§ About this task: Skip the pictures and restate, word for word, the lines from the one containing "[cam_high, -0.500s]" to the end of the data below.
-------- Data excerpt
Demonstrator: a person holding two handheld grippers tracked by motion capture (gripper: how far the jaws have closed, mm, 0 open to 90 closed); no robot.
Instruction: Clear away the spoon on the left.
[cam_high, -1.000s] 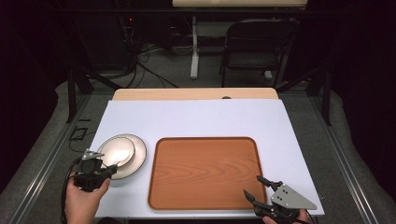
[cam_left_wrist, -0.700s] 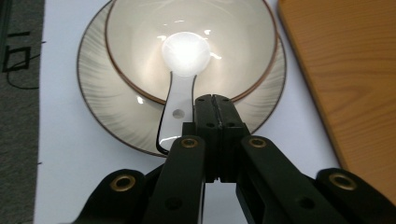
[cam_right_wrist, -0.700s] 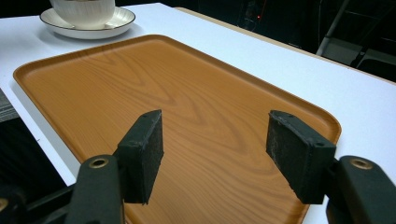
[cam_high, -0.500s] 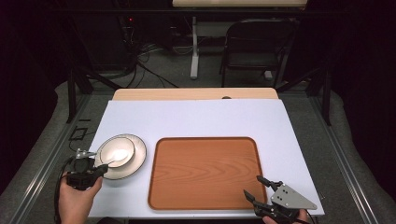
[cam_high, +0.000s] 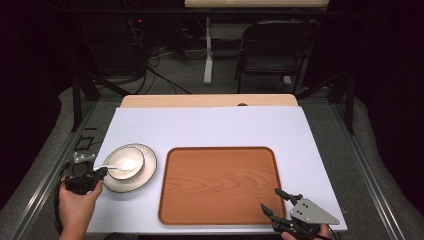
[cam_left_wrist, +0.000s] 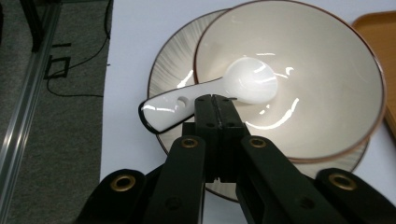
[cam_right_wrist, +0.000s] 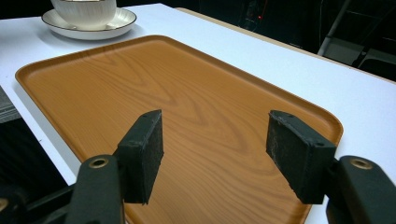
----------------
§ Written solution:
[cam_high, -0.500s] 
[cam_high, +0.000s] 
[cam_left_wrist, +0.000s] 
[cam_right_wrist, +0.000s] 

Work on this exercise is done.